Aseem Chhabra salutes the Italian Master and his cinema
IMAGE: Maria Schneider and Marlon Brando in Last Tango in Paris.
It was the summer of 1974.
I had just finished high school and my father sent me on a month-long vacation to London.
The city was a daily film festival for me.
In one month, I saw a range of American films that had not played in India and would perhaps have been banned or heavily censored given the political mood of the country -- The Godfather, Siddhartha, The Sting, The Exorcist, The Way We Were...
I saw an Italian-French co-production, Last Tango In Paris, originally an X-rated film, that shocked my innocent mind.
Over the years, it has had a deep emotional impact on me.
I first heard about Last Tango at a time when I did not know anything about its director Bernardo Bertolucci.
I remember a show on Doordarshan, where the film critic Amita Malik mentioned she had seen the film at a festival abroad.

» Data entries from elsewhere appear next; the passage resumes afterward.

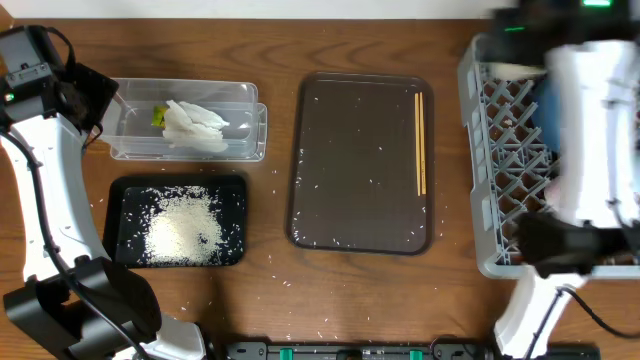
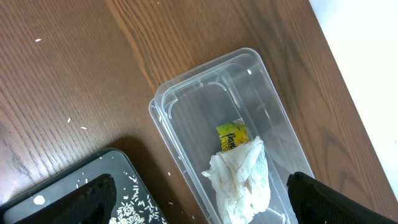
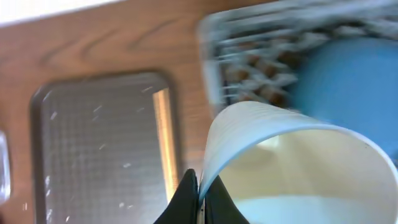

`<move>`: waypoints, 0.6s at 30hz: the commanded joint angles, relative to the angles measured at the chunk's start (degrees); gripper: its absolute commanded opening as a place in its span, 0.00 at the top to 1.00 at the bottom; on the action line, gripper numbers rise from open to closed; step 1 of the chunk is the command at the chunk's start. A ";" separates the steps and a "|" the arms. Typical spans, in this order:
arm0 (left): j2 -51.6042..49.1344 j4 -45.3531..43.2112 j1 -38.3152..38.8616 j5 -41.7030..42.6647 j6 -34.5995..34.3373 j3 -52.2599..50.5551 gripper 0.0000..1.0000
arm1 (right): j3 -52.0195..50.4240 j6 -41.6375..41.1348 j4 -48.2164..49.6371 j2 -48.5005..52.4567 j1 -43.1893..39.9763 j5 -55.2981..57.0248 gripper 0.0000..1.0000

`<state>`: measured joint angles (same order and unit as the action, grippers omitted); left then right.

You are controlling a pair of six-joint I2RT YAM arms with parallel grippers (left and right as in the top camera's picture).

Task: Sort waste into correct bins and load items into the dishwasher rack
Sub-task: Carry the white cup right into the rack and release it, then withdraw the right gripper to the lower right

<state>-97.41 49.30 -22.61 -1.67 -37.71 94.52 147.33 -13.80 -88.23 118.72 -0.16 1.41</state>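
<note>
My left gripper (image 2: 199, 202) is open and empty above the clear tub (image 2: 163, 124), which holds the crumpled tissue (image 2: 242, 180) and the snack wrapper (image 2: 232, 135). The overhead view shows the tub (image 1: 250, 120) with the tissue (image 1: 195, 125). The rice (image 1: 185, 225) lies in the black tray (image 1: 125, 195). My right gripper (image 3: 200, 196) is shut on the rim of a white cup (image 3: 273, 155) over the grey dishwasher rack (image 1: 490, 170), where a blue dish (image 3: 348, 81) sits. The chopsticks (image 1: 420, 140) lie on the brown tray. The pink cup is out of view.
The brown serving tray (image 1: 350, 170) sits mid-table with stray rice grains on it. More loose grains dot the wood in front of both trays. My right arm (image 1: 590, 130) covers much of the rack, blurred.
</note>
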 commanded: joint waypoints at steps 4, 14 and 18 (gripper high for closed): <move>0.42 0.13 -0.09 -0.09 -0.52 0.31 0.09 | -0.33 7.69 1.51 -0.24 -17.29 -20.22 0.99; 0.42 0.13 -0.09 -0.09 -0.52 0.31 0.09 | -11.04 9.84 23.47 1.31 -34.93 -42.45 0.99; 0.42 0.15 -0.09 -0.09 -0.52 0.31 0.09 | -16.48 9.81 31.98 1.31 -38.03 -41.94 0.99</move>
<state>-97.41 49.30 -22.61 -1.67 -37.71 94.52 133.75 -5.10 -58.65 119.09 -36.51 -36.01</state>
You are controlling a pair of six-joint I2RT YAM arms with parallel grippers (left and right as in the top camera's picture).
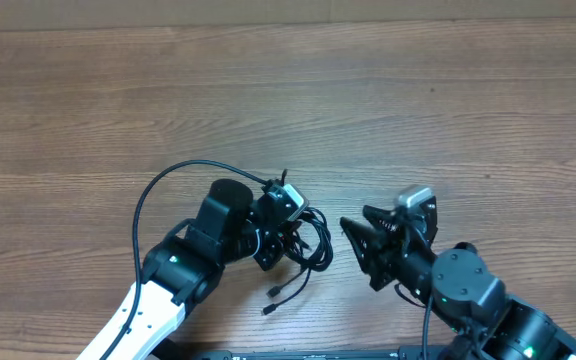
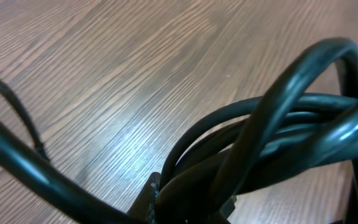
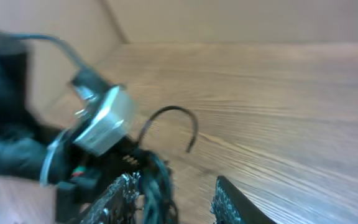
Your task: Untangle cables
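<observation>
The cables [image 1: 308, 250] are a tangled bundle of thin black cords at the table's front centre. Loose plug ends [image 1: 273, 293] trail toward the front edge. My left gripper [image 1: 290, 232] is shut on the bundle; in the left wrist view the looped cords [image 2: 272, 143] fill the frame right at the jaws. My right gripper [image 1: 353, 240] is open, just right of the bundle. In the right wrist view its fingers [image 3: 173, 202] stand apart, with part of the bundle [image 3: 157, 186] between them next to the left finger, and a cord end [image 3: 188, 134] arching above the table.
The wooden table [image 1: 368, 120] stretches away behind both arms. A thicker black robot wire [image 1: 153, 200] loops out from the left arm. The left wrist camera housing [image 3: 101, 124] sits close to my right gripper.
</observation>
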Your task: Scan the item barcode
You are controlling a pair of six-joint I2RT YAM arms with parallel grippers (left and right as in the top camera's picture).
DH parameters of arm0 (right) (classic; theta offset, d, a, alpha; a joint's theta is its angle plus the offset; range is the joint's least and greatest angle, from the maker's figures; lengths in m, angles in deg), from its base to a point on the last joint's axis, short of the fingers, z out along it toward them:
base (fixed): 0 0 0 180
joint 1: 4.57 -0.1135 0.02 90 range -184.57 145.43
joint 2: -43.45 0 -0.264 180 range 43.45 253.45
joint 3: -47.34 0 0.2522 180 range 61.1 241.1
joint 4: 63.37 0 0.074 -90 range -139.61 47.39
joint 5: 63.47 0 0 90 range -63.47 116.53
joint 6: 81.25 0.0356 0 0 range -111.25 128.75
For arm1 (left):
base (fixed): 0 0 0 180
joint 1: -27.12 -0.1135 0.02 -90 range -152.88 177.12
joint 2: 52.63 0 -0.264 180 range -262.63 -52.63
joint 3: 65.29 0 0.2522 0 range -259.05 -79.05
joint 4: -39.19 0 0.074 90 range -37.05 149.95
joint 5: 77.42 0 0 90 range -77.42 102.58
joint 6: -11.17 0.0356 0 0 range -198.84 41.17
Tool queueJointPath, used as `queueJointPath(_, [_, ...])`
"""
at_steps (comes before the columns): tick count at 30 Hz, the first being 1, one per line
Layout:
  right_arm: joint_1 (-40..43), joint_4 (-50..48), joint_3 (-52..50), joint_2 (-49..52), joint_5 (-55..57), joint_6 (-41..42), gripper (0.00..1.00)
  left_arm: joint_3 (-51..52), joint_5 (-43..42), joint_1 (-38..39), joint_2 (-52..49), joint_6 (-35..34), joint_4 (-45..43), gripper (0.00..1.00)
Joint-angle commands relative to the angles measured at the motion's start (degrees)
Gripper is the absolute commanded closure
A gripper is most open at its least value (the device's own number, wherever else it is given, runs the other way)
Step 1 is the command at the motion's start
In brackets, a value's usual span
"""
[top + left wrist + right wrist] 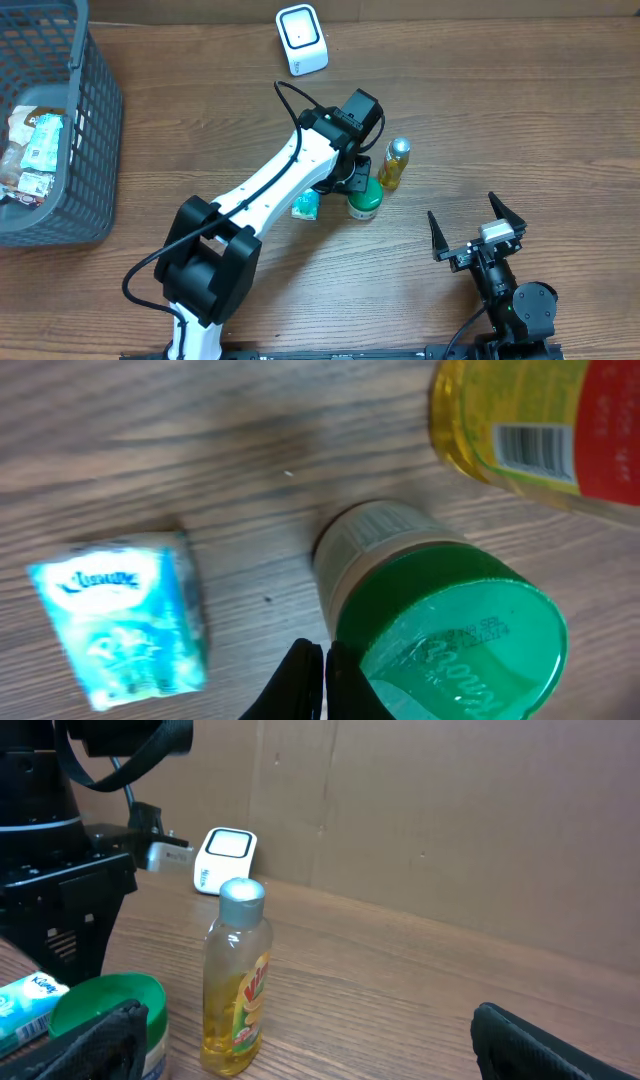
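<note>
A white barcode scanner stands at the back of the table, also in the right wrist view as the scanner. Three items sit mid-table: a teal tissue packet, a green-lidded jar and a yellow bottle with its barcode label showing. My left gripper is shut with nothing between its fingers, low over the table just left of the jar's lid. My right gripper stands open near the front right, apart from the bottle.
A dark grey basket holding several packets stands at the left edge. The left arm stretches diagonally from the front toward the middle. A cardboard wall backs the table.
</note>
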Motion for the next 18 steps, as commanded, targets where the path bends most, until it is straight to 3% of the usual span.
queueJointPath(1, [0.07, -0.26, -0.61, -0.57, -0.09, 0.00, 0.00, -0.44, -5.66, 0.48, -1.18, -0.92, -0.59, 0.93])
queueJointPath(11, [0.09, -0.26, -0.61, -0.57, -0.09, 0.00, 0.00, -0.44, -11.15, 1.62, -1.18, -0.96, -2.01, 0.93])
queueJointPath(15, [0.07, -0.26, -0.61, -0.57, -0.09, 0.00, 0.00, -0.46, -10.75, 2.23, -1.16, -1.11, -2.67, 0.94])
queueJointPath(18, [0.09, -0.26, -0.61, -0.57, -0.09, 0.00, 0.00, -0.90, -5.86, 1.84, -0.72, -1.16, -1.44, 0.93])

I remember her saying she had heard the film's lead actors -- Marlon Brando and Maria Schneider -- engaged in real sex during the filming of a crucial scene.
Of course, I had to see the film.
And I watched it in a small art-house theatre in London.
For years as a teenager and then an adult, I heard friends and others talk about the butter scene (Brando uses butter to perform anal sex with Schneider) and it remained a joke.
But repeated viewings of the film led me to realise that Last Tango was not a pornographic film.
Instead, it is a very sad film, a devastating story about a broken man, coping with his wife's suicide and driven into a few hellish days of anonymous sex.